Que le secteur pharmaceutique soit une cible de choix pour les cyberattaques ne surprend pas Éric Parent, expert en cybersécurité et PDG d’EVA Technologies : « Ce sont des entreprises qui ont beaucoup d’informations et surtout beaucoup d’argent, donc qui sont susceptibles de payer des rançons. Vous allez où l’argent et les informations sensibles se trouvent. »

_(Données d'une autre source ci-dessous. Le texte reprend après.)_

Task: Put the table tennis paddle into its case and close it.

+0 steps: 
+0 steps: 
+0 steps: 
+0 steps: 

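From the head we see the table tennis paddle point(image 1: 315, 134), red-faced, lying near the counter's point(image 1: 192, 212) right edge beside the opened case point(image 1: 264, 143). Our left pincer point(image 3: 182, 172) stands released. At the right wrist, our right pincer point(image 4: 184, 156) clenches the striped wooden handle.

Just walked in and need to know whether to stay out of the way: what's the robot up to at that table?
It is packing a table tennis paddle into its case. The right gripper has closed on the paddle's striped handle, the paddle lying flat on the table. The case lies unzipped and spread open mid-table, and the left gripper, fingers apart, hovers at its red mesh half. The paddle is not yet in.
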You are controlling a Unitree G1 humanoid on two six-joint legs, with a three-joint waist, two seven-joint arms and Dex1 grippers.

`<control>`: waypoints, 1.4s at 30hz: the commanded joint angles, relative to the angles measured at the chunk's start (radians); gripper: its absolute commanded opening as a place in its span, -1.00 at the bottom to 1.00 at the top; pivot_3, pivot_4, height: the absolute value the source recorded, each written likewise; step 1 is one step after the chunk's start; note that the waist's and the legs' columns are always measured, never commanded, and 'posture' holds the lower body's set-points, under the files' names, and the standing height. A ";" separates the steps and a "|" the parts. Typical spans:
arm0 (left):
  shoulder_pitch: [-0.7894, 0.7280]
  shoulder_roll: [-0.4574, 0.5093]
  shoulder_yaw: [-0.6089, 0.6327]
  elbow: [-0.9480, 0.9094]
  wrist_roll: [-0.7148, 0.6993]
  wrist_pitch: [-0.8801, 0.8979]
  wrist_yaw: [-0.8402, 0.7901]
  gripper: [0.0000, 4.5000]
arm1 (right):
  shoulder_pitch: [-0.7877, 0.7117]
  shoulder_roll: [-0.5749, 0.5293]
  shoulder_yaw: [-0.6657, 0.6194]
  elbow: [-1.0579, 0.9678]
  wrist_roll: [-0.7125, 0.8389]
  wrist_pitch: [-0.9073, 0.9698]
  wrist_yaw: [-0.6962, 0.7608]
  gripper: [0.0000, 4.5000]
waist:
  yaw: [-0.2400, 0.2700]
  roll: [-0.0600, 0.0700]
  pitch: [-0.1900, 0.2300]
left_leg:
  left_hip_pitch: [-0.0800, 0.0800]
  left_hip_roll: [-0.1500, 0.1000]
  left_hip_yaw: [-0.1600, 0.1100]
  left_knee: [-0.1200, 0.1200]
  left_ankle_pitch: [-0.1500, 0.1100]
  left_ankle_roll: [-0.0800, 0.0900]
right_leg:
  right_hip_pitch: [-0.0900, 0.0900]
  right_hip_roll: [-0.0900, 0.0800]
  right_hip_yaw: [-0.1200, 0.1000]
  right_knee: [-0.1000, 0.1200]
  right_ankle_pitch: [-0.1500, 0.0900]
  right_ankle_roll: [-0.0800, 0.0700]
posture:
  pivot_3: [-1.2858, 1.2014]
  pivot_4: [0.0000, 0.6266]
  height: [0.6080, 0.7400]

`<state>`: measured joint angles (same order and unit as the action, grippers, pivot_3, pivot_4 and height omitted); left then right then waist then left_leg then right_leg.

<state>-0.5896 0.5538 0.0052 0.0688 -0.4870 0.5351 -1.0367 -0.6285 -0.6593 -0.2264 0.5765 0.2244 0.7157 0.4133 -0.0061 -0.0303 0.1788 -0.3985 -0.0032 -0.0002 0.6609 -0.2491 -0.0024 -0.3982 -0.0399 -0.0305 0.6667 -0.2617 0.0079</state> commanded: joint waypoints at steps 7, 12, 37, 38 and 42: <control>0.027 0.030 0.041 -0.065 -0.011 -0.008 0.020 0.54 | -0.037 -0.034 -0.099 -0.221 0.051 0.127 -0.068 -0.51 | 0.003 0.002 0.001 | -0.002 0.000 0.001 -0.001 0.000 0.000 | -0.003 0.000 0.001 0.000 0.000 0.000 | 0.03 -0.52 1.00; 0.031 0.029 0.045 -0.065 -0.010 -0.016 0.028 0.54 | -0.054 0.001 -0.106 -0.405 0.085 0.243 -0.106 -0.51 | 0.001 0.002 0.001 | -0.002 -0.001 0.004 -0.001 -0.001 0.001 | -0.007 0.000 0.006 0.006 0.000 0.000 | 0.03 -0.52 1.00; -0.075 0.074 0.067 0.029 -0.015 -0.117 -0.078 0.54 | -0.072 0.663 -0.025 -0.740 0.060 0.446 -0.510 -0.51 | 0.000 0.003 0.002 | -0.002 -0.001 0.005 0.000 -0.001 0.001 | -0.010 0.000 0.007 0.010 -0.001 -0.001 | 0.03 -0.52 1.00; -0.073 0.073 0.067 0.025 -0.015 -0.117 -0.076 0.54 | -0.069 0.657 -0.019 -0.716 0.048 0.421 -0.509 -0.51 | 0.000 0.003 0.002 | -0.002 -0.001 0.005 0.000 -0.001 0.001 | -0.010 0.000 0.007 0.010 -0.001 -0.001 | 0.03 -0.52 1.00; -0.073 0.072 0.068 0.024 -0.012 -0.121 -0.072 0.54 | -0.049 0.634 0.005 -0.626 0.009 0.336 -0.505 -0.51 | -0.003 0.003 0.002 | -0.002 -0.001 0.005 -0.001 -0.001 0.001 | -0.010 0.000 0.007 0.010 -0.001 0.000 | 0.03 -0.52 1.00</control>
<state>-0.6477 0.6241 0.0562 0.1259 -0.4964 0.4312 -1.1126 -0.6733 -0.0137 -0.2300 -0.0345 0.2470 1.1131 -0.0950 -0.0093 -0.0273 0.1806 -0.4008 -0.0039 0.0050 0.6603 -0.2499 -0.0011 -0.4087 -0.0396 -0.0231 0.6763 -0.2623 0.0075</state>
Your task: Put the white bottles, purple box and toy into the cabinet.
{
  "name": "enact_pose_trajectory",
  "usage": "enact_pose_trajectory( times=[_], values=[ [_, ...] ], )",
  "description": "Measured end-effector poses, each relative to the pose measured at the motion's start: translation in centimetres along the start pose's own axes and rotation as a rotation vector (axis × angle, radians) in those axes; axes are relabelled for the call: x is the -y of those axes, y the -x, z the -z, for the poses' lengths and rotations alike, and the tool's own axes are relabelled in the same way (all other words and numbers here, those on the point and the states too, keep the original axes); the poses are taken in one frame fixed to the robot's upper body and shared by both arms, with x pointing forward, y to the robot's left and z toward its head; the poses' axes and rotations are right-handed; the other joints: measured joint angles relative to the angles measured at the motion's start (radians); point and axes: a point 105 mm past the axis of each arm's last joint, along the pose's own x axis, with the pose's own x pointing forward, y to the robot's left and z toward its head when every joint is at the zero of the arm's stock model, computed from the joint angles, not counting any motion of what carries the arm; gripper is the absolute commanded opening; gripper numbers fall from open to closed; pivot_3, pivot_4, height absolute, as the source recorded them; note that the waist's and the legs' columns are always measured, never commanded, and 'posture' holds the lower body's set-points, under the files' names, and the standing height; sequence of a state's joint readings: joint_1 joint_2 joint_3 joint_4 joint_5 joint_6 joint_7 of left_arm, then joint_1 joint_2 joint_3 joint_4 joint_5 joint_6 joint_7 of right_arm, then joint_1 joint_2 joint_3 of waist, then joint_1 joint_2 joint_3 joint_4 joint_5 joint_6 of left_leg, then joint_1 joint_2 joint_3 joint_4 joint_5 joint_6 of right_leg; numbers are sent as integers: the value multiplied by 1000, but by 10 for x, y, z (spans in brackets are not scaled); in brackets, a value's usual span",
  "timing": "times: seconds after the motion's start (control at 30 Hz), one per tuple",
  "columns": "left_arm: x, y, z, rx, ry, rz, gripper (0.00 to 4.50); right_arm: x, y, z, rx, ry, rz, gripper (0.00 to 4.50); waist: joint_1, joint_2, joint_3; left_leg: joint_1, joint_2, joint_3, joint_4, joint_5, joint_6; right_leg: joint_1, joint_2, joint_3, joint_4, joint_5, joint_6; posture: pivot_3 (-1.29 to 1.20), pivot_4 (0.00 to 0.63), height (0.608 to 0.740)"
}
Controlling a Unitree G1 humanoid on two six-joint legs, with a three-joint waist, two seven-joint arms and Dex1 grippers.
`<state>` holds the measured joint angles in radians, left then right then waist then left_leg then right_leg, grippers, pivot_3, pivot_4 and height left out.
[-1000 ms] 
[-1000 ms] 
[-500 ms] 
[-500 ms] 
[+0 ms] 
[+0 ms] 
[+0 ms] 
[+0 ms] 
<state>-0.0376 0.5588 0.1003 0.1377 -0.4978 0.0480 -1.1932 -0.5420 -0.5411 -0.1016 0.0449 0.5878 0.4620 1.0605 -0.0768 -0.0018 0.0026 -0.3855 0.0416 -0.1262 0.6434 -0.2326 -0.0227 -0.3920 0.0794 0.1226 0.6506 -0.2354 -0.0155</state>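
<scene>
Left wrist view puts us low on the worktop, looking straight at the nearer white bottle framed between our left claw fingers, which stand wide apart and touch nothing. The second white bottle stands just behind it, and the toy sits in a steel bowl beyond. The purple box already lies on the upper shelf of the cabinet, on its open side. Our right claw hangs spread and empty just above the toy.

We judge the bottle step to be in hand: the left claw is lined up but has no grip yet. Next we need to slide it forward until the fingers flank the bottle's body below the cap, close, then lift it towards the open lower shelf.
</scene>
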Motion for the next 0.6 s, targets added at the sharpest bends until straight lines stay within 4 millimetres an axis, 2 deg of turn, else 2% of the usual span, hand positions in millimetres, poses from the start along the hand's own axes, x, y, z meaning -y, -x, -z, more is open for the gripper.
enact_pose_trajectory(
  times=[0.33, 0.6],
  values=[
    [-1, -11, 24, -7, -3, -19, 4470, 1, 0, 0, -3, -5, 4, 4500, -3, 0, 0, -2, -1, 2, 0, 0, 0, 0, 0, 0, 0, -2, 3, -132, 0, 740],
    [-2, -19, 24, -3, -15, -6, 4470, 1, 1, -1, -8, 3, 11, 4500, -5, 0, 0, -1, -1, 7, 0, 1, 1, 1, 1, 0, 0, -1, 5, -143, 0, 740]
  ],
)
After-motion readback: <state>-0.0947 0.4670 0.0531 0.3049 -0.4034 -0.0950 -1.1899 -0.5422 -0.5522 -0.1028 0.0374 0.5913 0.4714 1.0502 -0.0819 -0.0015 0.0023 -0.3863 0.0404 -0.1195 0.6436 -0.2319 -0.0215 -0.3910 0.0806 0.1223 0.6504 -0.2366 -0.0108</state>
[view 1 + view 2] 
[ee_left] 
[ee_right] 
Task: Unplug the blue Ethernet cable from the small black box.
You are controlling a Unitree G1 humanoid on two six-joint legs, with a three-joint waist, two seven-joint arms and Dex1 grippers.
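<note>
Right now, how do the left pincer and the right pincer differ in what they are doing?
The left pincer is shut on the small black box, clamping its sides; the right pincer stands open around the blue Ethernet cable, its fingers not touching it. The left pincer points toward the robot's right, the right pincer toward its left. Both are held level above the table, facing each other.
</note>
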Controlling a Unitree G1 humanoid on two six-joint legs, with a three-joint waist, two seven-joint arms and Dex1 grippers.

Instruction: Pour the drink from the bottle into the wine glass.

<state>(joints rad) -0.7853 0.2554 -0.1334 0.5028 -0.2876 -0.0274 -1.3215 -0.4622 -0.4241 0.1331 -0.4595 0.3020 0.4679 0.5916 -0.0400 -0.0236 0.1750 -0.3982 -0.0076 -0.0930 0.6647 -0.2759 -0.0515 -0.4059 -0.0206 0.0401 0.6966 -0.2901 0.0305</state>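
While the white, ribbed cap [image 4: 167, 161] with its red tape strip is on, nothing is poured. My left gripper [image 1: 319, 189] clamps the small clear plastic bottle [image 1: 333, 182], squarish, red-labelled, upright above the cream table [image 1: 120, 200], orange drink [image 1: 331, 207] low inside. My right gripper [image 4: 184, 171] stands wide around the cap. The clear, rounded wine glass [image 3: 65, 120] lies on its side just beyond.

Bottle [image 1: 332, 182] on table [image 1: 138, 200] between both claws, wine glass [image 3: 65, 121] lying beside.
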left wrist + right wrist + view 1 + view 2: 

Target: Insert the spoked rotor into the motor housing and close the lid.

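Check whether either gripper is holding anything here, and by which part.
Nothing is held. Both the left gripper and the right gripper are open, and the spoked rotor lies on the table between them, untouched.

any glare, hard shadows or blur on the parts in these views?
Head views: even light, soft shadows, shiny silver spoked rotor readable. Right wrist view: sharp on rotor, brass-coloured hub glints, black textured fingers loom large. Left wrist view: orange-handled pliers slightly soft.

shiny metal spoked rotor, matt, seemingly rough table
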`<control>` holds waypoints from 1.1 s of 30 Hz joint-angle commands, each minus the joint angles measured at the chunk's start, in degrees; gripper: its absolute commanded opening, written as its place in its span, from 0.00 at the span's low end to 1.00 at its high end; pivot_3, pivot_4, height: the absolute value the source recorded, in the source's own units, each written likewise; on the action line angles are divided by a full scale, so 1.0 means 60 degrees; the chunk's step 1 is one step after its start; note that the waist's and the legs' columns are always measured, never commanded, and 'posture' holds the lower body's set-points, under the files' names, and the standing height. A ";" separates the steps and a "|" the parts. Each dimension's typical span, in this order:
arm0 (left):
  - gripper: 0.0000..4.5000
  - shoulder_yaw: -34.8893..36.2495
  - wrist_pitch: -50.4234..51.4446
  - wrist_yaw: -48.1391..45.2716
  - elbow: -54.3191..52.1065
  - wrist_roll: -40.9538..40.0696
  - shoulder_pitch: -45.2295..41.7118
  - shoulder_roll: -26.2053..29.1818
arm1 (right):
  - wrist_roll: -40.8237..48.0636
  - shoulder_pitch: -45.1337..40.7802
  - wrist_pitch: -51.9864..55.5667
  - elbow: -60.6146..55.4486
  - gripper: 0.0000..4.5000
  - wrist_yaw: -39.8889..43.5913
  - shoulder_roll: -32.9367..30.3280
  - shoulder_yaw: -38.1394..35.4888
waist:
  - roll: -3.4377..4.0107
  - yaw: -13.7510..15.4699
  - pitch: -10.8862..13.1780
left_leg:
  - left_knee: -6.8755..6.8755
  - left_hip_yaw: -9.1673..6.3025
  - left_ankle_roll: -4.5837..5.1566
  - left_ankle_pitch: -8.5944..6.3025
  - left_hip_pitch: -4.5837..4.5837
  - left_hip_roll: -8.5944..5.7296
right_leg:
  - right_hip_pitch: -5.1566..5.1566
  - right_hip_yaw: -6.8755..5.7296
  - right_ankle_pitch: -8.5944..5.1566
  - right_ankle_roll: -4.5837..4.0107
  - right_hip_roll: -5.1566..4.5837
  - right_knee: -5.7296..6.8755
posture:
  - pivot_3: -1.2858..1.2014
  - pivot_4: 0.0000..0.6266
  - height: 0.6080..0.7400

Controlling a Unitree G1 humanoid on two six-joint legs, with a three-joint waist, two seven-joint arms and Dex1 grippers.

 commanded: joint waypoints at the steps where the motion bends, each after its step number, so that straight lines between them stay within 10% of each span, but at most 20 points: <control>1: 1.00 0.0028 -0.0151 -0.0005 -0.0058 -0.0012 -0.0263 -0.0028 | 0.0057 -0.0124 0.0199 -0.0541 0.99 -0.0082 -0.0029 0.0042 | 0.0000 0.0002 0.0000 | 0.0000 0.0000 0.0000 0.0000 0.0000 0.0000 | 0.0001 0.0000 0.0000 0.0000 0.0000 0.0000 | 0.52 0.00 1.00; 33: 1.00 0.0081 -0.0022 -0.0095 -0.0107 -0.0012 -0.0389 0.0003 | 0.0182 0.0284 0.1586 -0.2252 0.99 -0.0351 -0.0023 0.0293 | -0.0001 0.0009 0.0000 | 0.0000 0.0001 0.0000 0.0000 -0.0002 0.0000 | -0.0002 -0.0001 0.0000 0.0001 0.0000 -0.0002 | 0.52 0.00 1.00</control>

Le spécialiste estime que les dirigeants d’entreprises ont encore trop souvent une vision à court terme. « Il y a encore dans l’industrie des compagnies qui font affaire avec des sous-traitants pour leur volet informatique. Et parmi ces sous-traitants, pour être rentables, il y en a qui offrent le minimum de service pour le maximum de facturation », conclut-il.